**TRY IT:**
What the task requires is an exact printout of the listing below, pictures excluded.

━━ DATA FOR THIS EXERCISE ━━

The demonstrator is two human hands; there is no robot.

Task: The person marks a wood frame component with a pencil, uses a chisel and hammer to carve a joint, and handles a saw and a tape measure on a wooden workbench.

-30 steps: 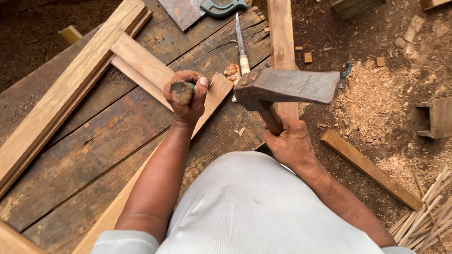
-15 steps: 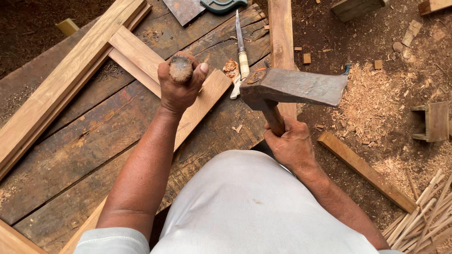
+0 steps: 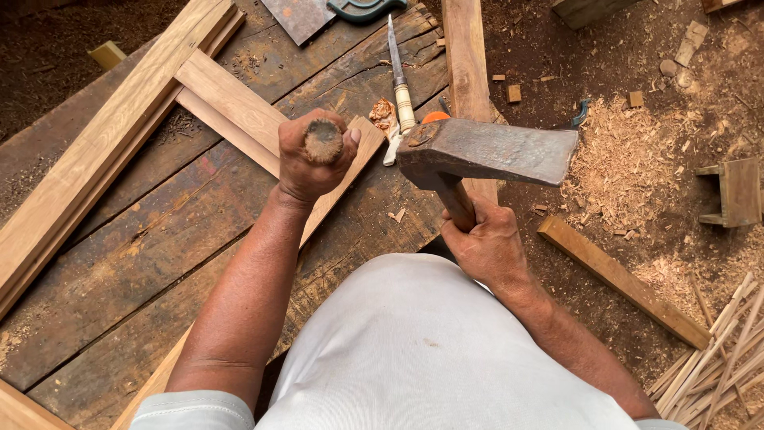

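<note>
My left hand (image 3: 306,163) is closed around the worn wooden handle of a chisel (image 3: 323,141), held upright over a light wooden frame piece (image 3: 231,107) on the dark plank bench. My right hand (image 3: 485,243) grips the wooden handle of a hatchet (image 3: 489,151), whose dark iron head is raised level to the right of the chisel's butt. The chisel's blade is hidden under my fist.
A knife with a pale handle (image 3: 400,84) lies on the bench (image 3: 135,263) beyond the hatchet. A long light beam (image 3: 103,135) runs along the left. Wood shavings (image 3: 629,163), offcuts and a bundle of thin sticks (image 3: 716,366) cover the dirt floor on the right.
My left hand with the chisel has shifted slightly up the frame piece. The hatchet stays raised to the right of it, hardly moved.
</note>
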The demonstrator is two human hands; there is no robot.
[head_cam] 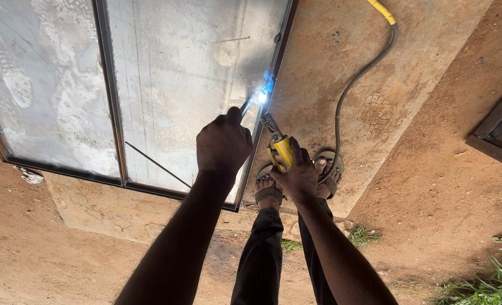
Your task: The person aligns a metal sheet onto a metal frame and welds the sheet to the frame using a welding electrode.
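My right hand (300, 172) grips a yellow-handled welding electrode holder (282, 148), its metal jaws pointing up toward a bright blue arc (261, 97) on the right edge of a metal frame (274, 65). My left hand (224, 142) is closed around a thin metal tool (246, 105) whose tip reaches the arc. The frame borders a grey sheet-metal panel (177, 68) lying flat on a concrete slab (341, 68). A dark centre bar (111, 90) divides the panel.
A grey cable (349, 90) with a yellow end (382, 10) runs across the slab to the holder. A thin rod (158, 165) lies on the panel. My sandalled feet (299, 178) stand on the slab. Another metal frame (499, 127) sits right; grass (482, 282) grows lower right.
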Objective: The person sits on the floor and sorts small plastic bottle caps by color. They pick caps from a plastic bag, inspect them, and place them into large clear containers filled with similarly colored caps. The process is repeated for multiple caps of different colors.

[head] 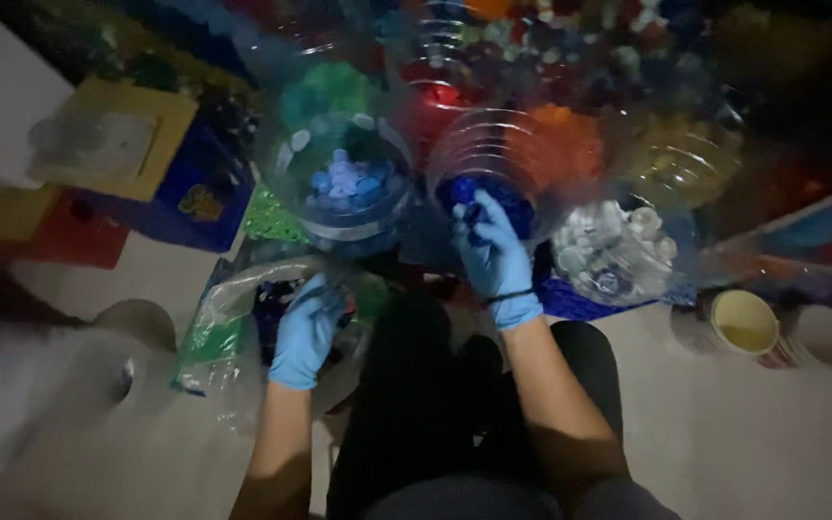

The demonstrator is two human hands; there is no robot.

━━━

**RESULT OF THIS EXERCISE:**
The demonstrator is two human hands; there is no robot.

Task: The person marks a wood frame component with a pencil, uses a chisel and hammer to carve a joint, and handles a saw and a tape measure on a wooden workbench.

-30 steps: 
-15 steps: 
+0 steps: 

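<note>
My left hand (image 3: 306,163) is closed around the worn wooden handle of a chisel (image 3: 323,141), held upright over a light wooden frame piece (image 3: 231,107) on the dark plank bench. My right hand (image 3: 485,243) grips the wooden handle of a hatchet (image 3: 489,151), whose dark iron head is raised level to the right of the chisel's butt. The chisel's blade is hidden under my fist.
A knife with a pale handle (image 3: 400,84) lies on the bench (image 3: 135,263) beyond the hatchet. A long light beam (image 3: 103,135) runs along the left. Wood shavings (image 3: 629,163), offcuts and a bundle of thin sticks (image 3: 716,366) cover the dirt floor on the right.
My left hand with the chisel has shifted slightly up the frame piece. The hatchet stays raised to the right of it, hardly moved.
</note>
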The demonstrator is two human hands; there is no robot.
[head_cam] 
Your task: The person aligns a metal sheet onto a metal frame and welds the sheet to the frame using a welding electrode.
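My right hand (300, 172) grips a yellow-handled welding electrode holder (282, 148), its metal jaws pointing up toward a bright blue arc (261, 97) on the right edge of a metal frame (274, 65). My left hand (224, 142) is closed around a thin metal tool (246, 105) whose tip reaches the arc. The frame borders a grey sheet-metal panel (177, 68) lying flat on a concrete slab (341, 68). A dark centre bar (111, 90) divides the panel.
A grey cable (349, 90) with a yellow end (382, 10) runs across the slab to the holder. A thin rod (158, 165) lies on the panel. My sandalled feet (299, 178) stand on the slab. Another metal frame (499, 127) sits right; grass (482, 282) grows lower right.
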Objective: The person sits on the floor and sorts small plastic bottle caps by color. They pick caps from a plastic bag, inspect them, and place them into large clear containers filled with similarly colored caps. The process is repeated for multiple caps of different colors.

[head] 

The demonstrator is two human hands; there is no robot.

The exercise has been fully answered.